*Work task*: Your reply must consist of the data below, reproduced character for character.

*Collected data*:
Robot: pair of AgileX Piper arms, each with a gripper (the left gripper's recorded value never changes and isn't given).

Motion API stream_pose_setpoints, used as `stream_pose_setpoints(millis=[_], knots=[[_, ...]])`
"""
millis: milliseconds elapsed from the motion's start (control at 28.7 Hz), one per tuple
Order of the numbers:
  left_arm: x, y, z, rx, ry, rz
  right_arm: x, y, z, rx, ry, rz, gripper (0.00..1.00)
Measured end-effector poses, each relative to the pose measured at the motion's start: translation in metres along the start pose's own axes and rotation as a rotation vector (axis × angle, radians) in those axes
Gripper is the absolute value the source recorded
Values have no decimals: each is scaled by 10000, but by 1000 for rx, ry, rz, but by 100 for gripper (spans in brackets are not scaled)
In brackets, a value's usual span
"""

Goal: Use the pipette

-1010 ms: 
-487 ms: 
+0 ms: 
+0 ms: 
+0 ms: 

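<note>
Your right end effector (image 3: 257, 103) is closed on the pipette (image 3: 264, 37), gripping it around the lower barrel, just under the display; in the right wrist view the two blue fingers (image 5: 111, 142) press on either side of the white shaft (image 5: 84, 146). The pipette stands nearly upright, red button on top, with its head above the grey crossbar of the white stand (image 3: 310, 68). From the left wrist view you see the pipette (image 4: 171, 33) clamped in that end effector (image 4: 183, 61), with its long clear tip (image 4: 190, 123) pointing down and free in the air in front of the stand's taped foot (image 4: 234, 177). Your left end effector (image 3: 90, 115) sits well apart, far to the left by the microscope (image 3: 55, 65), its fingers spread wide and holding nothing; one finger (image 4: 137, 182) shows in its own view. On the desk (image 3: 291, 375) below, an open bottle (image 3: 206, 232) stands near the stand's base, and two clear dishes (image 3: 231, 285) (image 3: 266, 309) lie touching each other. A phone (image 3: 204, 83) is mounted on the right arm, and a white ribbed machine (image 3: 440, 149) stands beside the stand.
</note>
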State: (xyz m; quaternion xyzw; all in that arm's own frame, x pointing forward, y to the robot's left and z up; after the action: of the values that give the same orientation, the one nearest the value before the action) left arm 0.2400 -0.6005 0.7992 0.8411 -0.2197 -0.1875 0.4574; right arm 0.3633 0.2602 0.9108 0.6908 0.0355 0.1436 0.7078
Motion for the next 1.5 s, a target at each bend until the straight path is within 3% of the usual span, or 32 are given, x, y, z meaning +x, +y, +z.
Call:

*Response*:
Robot: pair of AgileX Piper arms, each with a gripper (the left gripper's recorded value never changes and isn't given).

Motion API stream_pose_setpoints, used as `stream_pose_setpoints(millis=[_], knots=[[_, ...]])`
"""
millis: milliseconds elapsed from the motion's start (control at 28.7 Hz), one per tuple
Order of the numbers:
  left_arm: x, y, z, rx, ry, rz
  right_arm: x, y, z, rx, ry, rz, gripper (0.00..1.00)
Measured end-effector poses, each relative to the pose measured at the motion's start: translation in metres along the start pose's own axes and rotation as a rotation vector (axis × angle, radians) in those axes
Gripper is the absolute value the source recorded
Values have no decimals: each is scaled by 10000, but by 1000 for rx, ry, rz, but by 100 for gripper (spans in brackets are not scaled)
In brackets, a value's usual span
"""

Goal: Use the pipette

-1010 ms: 
-487 ms: 
+0 ms: 
+0 ms: 
+0 ms: 

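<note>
Your right end effector (image 3: 257, 103) is closed on the pipette (image 3: 264, 37), gripping it around the lower barrel, just under the display; in the right wrist view the two blue fingers (image 5: 111, 142) press on either side of the white shaft (image 5: 84, 146). The pipette stands nearly upright, red button on top, with its head above the grey crossbar of the white stand (image 3: 310, 68). From the left wrist view you see the pipette (image 4: 171, 33) clamped in that end effector (image 4: 183, 61), with its long clear tip (image 4: 190, 123) pointing down and free in the air in front of the stand's taped foot (image 4: 234, 177). Your left end effector (image 3: 90, 115) sits well apart, far to the left by the microscope (image 3: 55, 65), its fingers spread wide and holding nothing; one finger (image 4: 137, 182) shows in its own view. On the desk (image 3: 291, 375) below, an open bottle (image 3: 206, 232) stands near the stand's base, and two clear dishes (image 3: 231, 285) (image 3: 266, 309) lie touching each other. A phone (image 3: 204, 83) is mounted on the right arm, and a white ribbed machine (image 3: 440, 149) stands beside the stand.
</note>
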State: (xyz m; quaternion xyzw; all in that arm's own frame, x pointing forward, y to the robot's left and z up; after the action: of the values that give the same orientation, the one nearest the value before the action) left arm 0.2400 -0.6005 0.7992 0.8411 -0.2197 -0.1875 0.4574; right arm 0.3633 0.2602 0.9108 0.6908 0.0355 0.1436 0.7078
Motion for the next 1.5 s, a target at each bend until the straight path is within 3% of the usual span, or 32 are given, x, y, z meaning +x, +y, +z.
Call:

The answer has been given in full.